Ты пистолета не имеешь,
Песочных нет часов с тобой,
И ты детей учить не смеешь,
Творя убийство и разбой!
Но я так и не показал этот листок учебной старухе, потому что мои занятия с ней прекратились. Кончились каникулы.
После всех летних треволнений в школу я пошел с удовольствием. Теперь мне нравилось учиться, знания так и лезли мне в голову, и даже арифметика давалась легко. Скоро я стал одним из лучших учеников в нашем классе — я и сам не заметил, как это произошло. Тетя Аня теперь была довольна мною, но не понимала, отчего это я так переменился. Шерлохомец же объяснил это тем, что, когда я трахнулся с карниза, у меня мозги перетряхнулись, и поскольку я не стал идиотом, то стал умным. И только змея Лиза по-прежнему смотрела на меня свысока. Она считала, что я только притворяюсь хорошим учеником, а в душе остался лодырем. Она по-прежнему давала мне разные обидные прозвища, меняя их время от времени для разнообразия. Такая уж это была вредная девочка!
Я теперь много читал — и стихи, и все, что под руку попадет. А сам я стихов больше не писал — вернее, почти не писал.
Раз я сочинил две строчки про моего соседа по парте Костю Бакина. Он хвастал своим новым пальто, и я написал на его тетради:
Сшили скотине
Пальто на ватине.
В другой раз, когда по естествознанию задали письменную работу о картофеле, я написал ее в стихах:
Что б мы делали на свете
Без картофельной муки, —
Мы б рыдали, будто дети,
Гасли, будто огоньки.
Мы б компотов не имели,
Не едали б киселей.
С картмукою, в самом деле,
Нам живется веселей.
После этого меня вызвали в учительскую и сказали, чтобы больше этого стихотворного хулиганства не было. И больше я не писал письменных работ в стихах.
Прошло четыре года. Четные и нечетные
В ту весну при роно были организованы вечерние курсы по подготовке инструкторов по физкультуре для летних детских площадок. Туда принимали учащихся старших классов — тех, кому уже исполнилось шестнадцать лет.
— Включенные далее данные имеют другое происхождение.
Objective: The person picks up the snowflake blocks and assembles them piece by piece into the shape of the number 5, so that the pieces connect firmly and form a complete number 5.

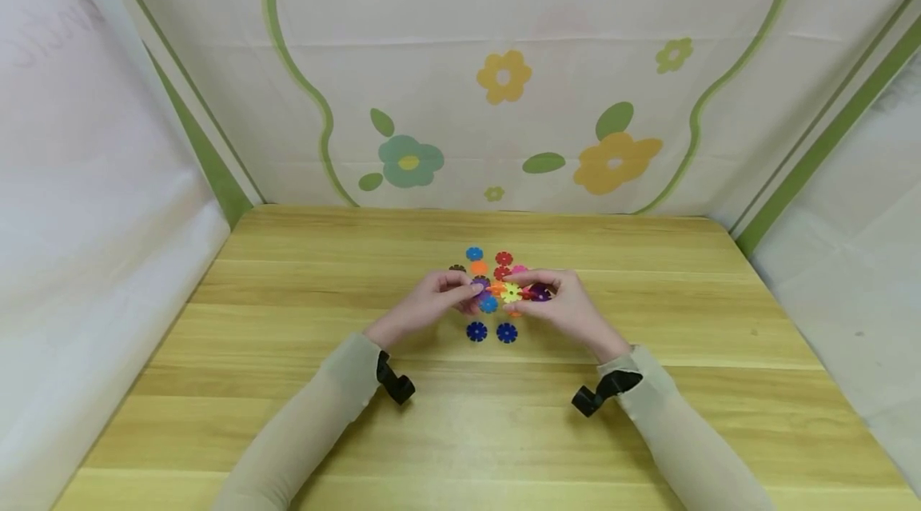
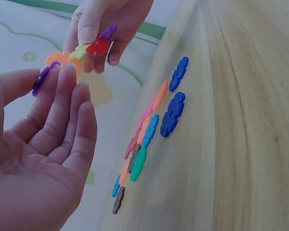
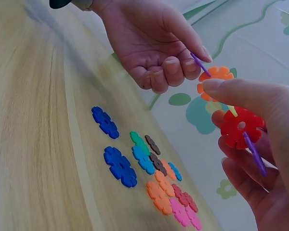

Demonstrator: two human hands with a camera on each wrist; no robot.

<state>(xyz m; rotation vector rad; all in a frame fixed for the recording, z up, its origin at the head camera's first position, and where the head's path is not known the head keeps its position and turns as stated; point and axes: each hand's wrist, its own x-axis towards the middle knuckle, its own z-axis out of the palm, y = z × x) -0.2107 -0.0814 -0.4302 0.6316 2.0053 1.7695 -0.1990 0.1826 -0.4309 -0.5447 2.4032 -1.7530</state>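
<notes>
My left hand (image 1: 439,295) pinches a purple snowflake disc (image 2: 44,80) between thumb and fingertips. In my right hand (image 1: 572,307) is a short chain of slotted flower-shaped discs: an orange disc (image 3: 208,89), a yellow disc (image 1: 511,293), a red disc (image 3: 242,126) and another purple disc (image 3: 255,155) at the far end. The left purple disc touches the orange one edge-on; whether their slots are locked together I cannot tell. Both hands are held above the table, and the right fingers partly cover the yellow disc.
On the wooden table (image 1: 460,431) below lie several loose discs, among them two dark blue discs (image 3: 116,166), a green disc (image 2: 138,164), a light blue disc (image 3: 142,160) and a pink disc (image 3: 179,212). A flower-printed cloth (image 1: 432,79) rises behind the table.
</notes>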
Мне шестнадцати лет еще не было, но я подделал документ, и меня приняли на эти курсы. Правда, физкультурник я был плохой — это был единственный предмет, по которому я отставал, — и наш классный преподаватель физкультуры даже удивлялся, как это человек может быть таким неуклюжим. Но при приеме на курсы меня никто физкультурных движений делать не просил, а спросили про 18 брюмера и про добывание соды по способу Сольвея — и я хорошо ответил.
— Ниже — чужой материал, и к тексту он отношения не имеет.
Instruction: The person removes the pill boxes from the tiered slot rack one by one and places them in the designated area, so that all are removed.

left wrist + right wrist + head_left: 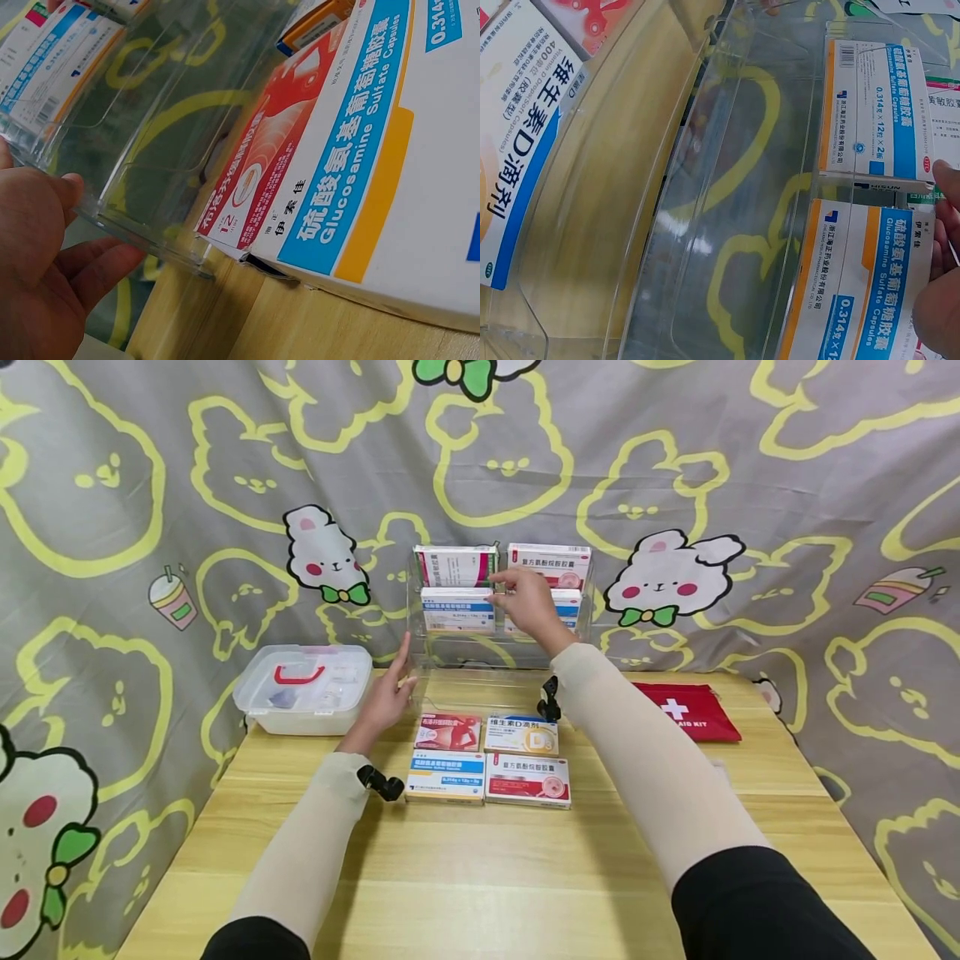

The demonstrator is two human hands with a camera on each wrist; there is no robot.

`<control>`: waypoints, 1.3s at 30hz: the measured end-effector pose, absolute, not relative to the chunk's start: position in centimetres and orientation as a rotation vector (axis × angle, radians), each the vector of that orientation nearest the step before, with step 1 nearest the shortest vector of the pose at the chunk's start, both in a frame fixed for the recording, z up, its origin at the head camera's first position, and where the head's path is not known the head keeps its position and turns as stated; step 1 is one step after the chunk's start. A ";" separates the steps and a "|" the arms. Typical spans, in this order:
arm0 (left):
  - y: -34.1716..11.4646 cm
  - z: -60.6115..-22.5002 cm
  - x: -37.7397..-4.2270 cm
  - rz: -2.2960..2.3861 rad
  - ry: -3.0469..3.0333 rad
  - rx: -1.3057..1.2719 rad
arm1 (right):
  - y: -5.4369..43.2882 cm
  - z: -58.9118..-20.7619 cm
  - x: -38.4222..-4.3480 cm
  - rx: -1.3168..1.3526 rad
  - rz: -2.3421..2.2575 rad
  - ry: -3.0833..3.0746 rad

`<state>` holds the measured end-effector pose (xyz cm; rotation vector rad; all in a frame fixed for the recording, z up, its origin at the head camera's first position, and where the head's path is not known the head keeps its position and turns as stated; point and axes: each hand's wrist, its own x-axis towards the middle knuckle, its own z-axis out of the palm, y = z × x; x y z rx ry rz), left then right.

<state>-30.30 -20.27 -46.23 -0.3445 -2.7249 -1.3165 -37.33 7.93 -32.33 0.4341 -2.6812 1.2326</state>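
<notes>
A clear tiered display stand (pixel 480 677) holds medicine boxes in two rows. On its front row are the left glucosamine capsule box (pixel 457 612) and the right glucosamine capsule box (pixel 855 289). My right hand (pixel 531 610) reaches over the stand and pinches the left one's upper corner between thumb and finger. Behind stand a pink-and-green box (pixel 456 566) and a red-and-white box (pixel 570 578). With fairly straight fingers, my left hand (pixel 384 702) touches the stand's left side. In the left wrist view, its fingers rest along the clear edge.
Before the stand lie a red capsule box (pixel 447 732), a vitamin D drops box (pixel 517 737), another glucosamine box (pixel 446 775) and another red-and-white box (pixel 528 777). A lidded plastic case (pixel 307 714) stands left; a red first aid pouch (pixel 701 718) lies right. A patterned curtain (pixel 495 468) hangs behind.
</notes>
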 end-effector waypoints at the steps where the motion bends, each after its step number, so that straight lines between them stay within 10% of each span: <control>1: -20.3 -46.2 -30.3 -1.317 -2.723 -0.345 | 7.9 -32.4 -37.4 0.434 1.226 -2.684; 39: -20.2 -46.4 -30.3 -1.317 -2.723 -0.336 | 7.5 -31.5 -37.1 0.456 1.171 -2.812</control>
На первом занятии я прослушал лекцию о том, что инструктор по физкультуре должен проявлять личную инициативу, приучать детей быть инициативными — и не гасить детской радости. После этого Толька уговорил меня не ходить регулярно на эти занятия, потому что я и так, мол, человек развитой, а общее развитие в период реконструкции решает все. Поэтому в следующий раз я пришел уже на последнее занятие и прослушал лекцию о том, что излишнюю детскую инициативу надо сдерживать и что нельзя позволять детям бить девочек, стекол и самого инструктора по физкультуре. На другой день я получил справку об успешном окончании курсов, и летом меня зачислили инструктором детской площадки на Шестнадцатой линии.